Recientemente se ha presentado ante la comunidad científica un nuevo prototipo de lentillas que permitiría a su usuario ver las imágenes hasta tres veces más ampliadas. Desarrolladas por Joseph Ford, de UCSD y Eric Tremblay, de EPFL, en el Instituto Suizo de Tecnología de Lausanne, estas lentillas un gran potencial en su aplicación para graves problemas de visión.

Este prototipo mejorado ha sido presentado en la Conferencia Anual de la Asociación Americana para el Avance de la Ciencia (AAAS), con sede en San José, California.

Se trata de unas lentes de contacto que, combinadas con unas gafas electrónicas, permiten a quien las utilice gozar de una visión telescópica que puede ser alternada con la visión normal. Esto se consigue mediante un complejo sistema de espejos de aluminio dispuestos en dos regiones en estas lentes: una zona central por la que pasa la luz y un borde que actúa como un telescopio. Gracias a esta tecnología, estas lentillas son capaces de absorber 2,8 veces más luz de la que llega al ojo de forma natural.

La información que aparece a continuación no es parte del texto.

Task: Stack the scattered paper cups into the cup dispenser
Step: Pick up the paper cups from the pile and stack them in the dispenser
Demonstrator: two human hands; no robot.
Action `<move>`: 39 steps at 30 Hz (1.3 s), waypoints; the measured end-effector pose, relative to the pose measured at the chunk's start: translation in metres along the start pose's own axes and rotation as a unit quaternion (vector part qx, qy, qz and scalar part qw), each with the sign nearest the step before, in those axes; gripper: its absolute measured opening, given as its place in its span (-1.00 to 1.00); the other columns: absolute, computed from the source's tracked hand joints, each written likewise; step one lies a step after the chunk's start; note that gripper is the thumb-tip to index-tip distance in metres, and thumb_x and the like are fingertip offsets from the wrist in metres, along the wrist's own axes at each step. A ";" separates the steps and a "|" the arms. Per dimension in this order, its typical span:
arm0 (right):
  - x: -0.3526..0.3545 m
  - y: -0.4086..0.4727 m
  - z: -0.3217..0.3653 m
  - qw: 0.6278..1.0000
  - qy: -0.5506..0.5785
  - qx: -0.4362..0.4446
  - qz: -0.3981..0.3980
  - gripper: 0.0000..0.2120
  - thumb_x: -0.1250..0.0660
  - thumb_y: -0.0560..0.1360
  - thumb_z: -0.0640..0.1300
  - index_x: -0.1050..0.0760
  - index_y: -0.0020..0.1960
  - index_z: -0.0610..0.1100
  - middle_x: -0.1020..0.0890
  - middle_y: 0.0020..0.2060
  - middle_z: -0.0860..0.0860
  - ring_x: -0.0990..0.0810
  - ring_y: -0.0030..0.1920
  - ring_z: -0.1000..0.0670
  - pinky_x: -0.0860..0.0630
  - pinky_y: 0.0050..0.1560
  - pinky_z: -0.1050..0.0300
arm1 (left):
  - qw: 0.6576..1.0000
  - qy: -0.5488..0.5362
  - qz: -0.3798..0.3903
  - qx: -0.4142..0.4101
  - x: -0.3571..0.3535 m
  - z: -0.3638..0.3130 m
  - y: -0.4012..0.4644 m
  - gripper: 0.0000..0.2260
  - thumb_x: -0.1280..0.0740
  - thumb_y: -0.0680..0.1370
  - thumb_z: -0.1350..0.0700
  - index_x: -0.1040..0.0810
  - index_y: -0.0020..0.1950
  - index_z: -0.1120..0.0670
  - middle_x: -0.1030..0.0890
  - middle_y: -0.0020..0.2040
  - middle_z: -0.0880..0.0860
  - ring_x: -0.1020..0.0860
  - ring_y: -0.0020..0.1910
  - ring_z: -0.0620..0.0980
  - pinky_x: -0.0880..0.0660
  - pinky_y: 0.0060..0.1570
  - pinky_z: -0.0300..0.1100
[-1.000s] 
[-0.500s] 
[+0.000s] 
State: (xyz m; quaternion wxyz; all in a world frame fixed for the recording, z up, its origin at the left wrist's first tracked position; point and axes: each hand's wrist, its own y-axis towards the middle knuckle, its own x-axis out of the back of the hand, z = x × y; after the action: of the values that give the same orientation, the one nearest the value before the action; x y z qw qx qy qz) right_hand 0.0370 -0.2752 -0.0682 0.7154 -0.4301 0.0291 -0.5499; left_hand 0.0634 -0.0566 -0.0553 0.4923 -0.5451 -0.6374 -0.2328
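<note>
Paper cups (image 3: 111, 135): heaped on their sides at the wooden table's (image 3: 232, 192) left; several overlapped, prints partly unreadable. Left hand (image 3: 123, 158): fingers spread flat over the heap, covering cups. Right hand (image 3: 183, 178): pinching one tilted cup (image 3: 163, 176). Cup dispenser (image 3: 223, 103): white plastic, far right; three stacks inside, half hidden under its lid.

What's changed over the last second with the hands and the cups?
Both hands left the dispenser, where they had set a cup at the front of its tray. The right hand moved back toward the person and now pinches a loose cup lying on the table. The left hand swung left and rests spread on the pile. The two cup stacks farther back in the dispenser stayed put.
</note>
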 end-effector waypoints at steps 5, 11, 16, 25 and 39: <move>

Aunque aún es un prototipo, los avances en estas técnicas han favorecido el perfeccionamiento de las lentes. Su funcionamiento parece sencillo a primera vista: si el usuario quiere activar este zoom no tiene más que guiñar el ojo derecho; si, por el contrario, quiere recuperar la visión normal, un guiño con el ojo izquierdo desactivará el “telescopio”. Además, su diseño se ha reducido hasta los 1,17mm de grosor, lo que las hace idóneas para la vida cotidiana sin intervención quirúrgica.

Esta innovadora tecnología, que proviene del la utilizada por el ejército estadounidense en las cámaras de los drones militares, tiene una especial aplicación para las personas afectadas por DMAE (degeneración macular asociada a la edad), principal causa de la ceguera en el mundo que consiste en la pérdida de receptores de luz en la capa interna del ojo, provocando la pérdida progresiva de visión central hasta la ceguera.

Los principales avances de estas lentillas con respecto a su prototipo anterior han sido la mejora en la transpiración del material para obtener una correcta oxigenación; la reducción de su grosor que, como ya hemos dicho, pasó de ser de 4,4mm a 1,17mm; y la capacidad de las lentillas para poder distinguir un parpadeo de un guiño. Y aunque ya están siendo testadas en seres humanos, parece que queda aún algún tiempo para poder acceder a ellas con facilidad.